In specific implementation, the laminated composite film 10 is formed by extruding, converging and laminating a plurality of film layer materials, and the plurality of film layer materials are converged to form a composite unit 101. Based on this, in the present embodiment, the laminated composite film is divided into a plurality of composite units 101. In an embodiment, each film layer unit 101 includes a plurality of the thermoplastic elastomer film layers 11, and the material of any two thermoplastic elastomer film layers 11 is different, so that the distribution of weak points of each film layer in the film layer unit 101 is different, which greatly prolongs the permeation path of the small molecule organic solvent in the laminated composite film 10, and effectively improves the swelling resistance of the laminated composite film 10. In another embodiment, the film layer unit 101 includes at least one thermoplastic elastomer film layer 11 and at least one engineering plastic film layer 12, so as to not only extend the permeation path of the small molecule organic solvent in the laminated composite film 10, but also enable the laminated composite film 10 to have the high barrier property of the engineering plastic, and further improve the swelling resistance of the laminated composite film 10.
Wherein, the material of the thermoplastic elastomer film layer 11 comprises one of polystyrene, polyolefin, polybilinene, polyvinyl chloride, polyurethane, polyester, polyamide, poly organic fluorine and poly organic silicon thermoplastic elastomer; the engineering plastic film layer 12 is made of one of polyamide, polycarbonate, polyformaldehyde, polyethylene terephthalate, polybutylene terephthalate, polyethylene naphthalate, polyarylsulfone, polyethersulfone, polyimide, polyphenylene sulfide, polyarylate, polybenzoate, polyaryletherketone and polyetheretherketone.
In one embodiment, the number of layers of the film layer constituting the composite film 10 is 4 to 30000, which not only prolongs the permeation path of the small-molecule organic solvent and ensures the acoustic performance of the composite film 10, but also avoids the excessive load on the production process, and the permeation path of the small-molecule organic solvent is further lengthened with the increase of the number of layers, so that the swelling resistance of the laminated composite film is better.
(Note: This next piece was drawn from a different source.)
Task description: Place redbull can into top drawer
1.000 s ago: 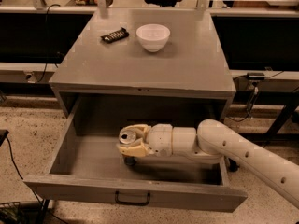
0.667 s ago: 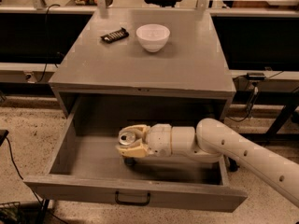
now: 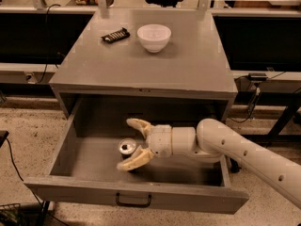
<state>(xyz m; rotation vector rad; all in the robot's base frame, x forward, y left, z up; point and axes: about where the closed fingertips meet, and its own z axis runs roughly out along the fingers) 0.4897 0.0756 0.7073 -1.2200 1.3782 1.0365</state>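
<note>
The top drawer [image 3: 75, 145] of the grey cabinet is pulled wide open, its dark handle [image 3: 133, 201] at the centre of the front panel. The redbull can [image 3: 127, 148] stands upright on the drawer floor, its silver top showing. My gripper [image 3: 130, 144] reaches into the drawer from the right. It is open, with one cream finger [image 3: 138, 125] behind the can and the other [image 3: 134, 160] in front of it. The fingers stand apart from the can.
On the cabinet top [image 3: 188, 65] stand a white bowl [image 3: 154, 36] and a dark snack bar [image 3: 115, 35] at the back. My white arm [image 3: 244, 149] crosses over the drawer's right side. Cables and desk legs lie around the cabinet.
My gripper was shut on the can; now its fingers have spread apart and the can stands free on the drawer floor.
</note>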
The composite membrane 10 is used as the diaphragm 100 of the sound generating device, and in order to optimize the acoustic performance of the composite membrane 10 and improve the low-frequency sensitivity of the diaphragm 100, in another embodiment, the thickness of each membrane layer is 10-1000 nm. The composite film formed by the co-extrusion process needs to block the permeation of chemical molecules by a film layer with strong swelling resistance, but the thickness of the composite film is larger due to the structure of the co-extrusion film, and in order to ensure the blocking property, the film layer with strong swelling resistance must be positioned at the outer side of the composite film and has enough thickness to play a good blocking role; this range upon range of compound film 10 adopts the range upon range of mode shaping after the multimaterial fuse-element converges for its compound unit 101 integrated into one piece, and the barrier properties is better, and in addition the thickness of its rete is at the nanometer level, makes the rete that chemical resistance is excellent also can play fine barrier effect at compound unit 101 or the middle part of range upon range of compound film 10, in addition, the structure of this range upon range of compound film 10 makes it promote the resistance to swelling based on the infiltration route of extension micromolecule organic solvent, has further relaxed the restriction to the rete range order and the thickness of the rete that chemical resistance is excellent.
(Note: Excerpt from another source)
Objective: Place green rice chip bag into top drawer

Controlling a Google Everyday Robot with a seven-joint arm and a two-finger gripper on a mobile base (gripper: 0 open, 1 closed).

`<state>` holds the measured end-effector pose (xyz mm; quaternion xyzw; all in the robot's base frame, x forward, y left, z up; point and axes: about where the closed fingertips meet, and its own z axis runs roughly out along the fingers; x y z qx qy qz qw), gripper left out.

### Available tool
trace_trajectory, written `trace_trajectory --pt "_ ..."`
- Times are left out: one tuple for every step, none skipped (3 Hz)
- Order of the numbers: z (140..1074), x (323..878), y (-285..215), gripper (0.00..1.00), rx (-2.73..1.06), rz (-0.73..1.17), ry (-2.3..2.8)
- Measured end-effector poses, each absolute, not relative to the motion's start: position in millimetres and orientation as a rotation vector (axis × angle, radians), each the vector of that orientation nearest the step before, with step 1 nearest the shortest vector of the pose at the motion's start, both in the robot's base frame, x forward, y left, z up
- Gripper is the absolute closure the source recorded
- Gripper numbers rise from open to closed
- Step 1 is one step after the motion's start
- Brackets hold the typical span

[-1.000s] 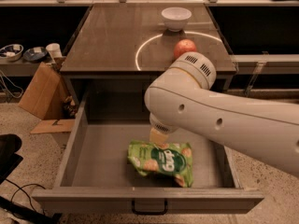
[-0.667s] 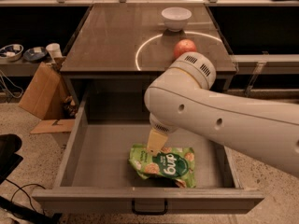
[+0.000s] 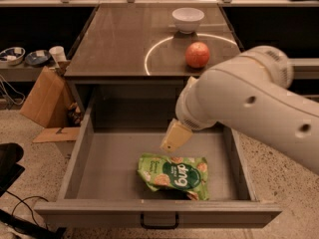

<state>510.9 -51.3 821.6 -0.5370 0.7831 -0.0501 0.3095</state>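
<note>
The green rice chip bag (image 3: 174,176) lies flat on the bottom of the open top drawer (image 3: 79,151), near its front and a little right of centre. Nothing touches it. The drawer's dark handle (image 3: 159,222) shows on the front panel. My gripper (image 3: 174,136) hangs at the end of the white arm (image 3: 249,98), above the drawer and a short way above the bag's back left edge, apart from it. Only its tan tip shows; the rest is hidden behind the arm.
On the counter top (image 3: 114,44) stand a red apple (image 3: 198,54) and a white bowl (image 3: 188,19), by a white circle mark. A cardboard box (image 3: 45,96) leans on the floor at the left. A cup (image 3: 57,54) and dishes (image 3: 12,55) sit on a left shelf.
The gripper has risen off the bag and moved up and right with the arm. The bag now lies free on the drawer bottom.
</note>
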Motion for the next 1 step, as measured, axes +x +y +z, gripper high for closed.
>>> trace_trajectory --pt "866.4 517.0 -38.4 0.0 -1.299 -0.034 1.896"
In consideration of the limitation of the difficulty of the production process and the requirement for the acoustic performance of the laminated composite membrane 10, the thickness of the laminated composite membrane 10 is preferably 2 to 150 μm, and within this thickness range, on the one hand, the thickness uniformity of the laminated composite membrane 10 can be ensured, and on the other hand, the resonance frequency (F) of the diaphragm 100 formed by the laminated composite membrane 10 can be avoided0) Too high, the low frequency sensitivity decreases.
In order to meet the requirements of the resonant frequency and the sensitivity of the diaphragm 100, the storage modulus of the laminated composite film 10 is 20-2000 MPa. F for satisfying the vibrating diaphragm 100 product when the storage modulus is lower than 20MPa0It is required that the thickness of the laminated composite film 10 is increased, thereby causing an increase in the weight of the diaphragm 100 and a decrease in the sensitivity of the intermediate frequency; f of the diaphragm 100 when the modulus exceeds 2000MPa0Too high, and thus the low frequency sensitivity of the diaphragm 100 is too low.
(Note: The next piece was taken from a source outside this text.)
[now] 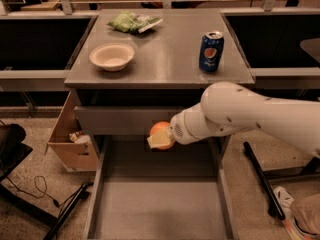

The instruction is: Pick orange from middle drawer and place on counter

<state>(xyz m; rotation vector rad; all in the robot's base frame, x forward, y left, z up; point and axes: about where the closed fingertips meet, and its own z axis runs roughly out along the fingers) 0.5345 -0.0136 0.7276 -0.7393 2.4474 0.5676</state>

In addition, the present invention also provides a method for producing the laminated composite film 10, which is used for producing the laminated composite film 10. The method of manufacturing the laminated composite film 10 includes the steps of:
in step S10, a plurality of materials are extruded through a plurality of extruders, respectively, to form a plurality of molten extrudates.
The different materials are respectively melted and plasticized by an extruder to form a plurality of melt extrusion products. The material is a raw material for preparing a single film layer, for example, the laminated composite film 10 includes a plurality of composite units 101, each composite unit 101 is formed by laminating two thermoplastic elastomer film layers 11 of different materials, wherein one thermoplastic elastomer film layer 11 is made of an ethylene thermoplastic elastomer, and the other thermoplastic elastomer film layer 11 is made of an amide thermoplastic elastomer, and in the preparation process, the two ethylene thermoplastic elastomers and the amide thermoplastic elastomers are respectively extruded to form two molten extrudates. In this embodiment, a plurality of extruders are connected in parallel.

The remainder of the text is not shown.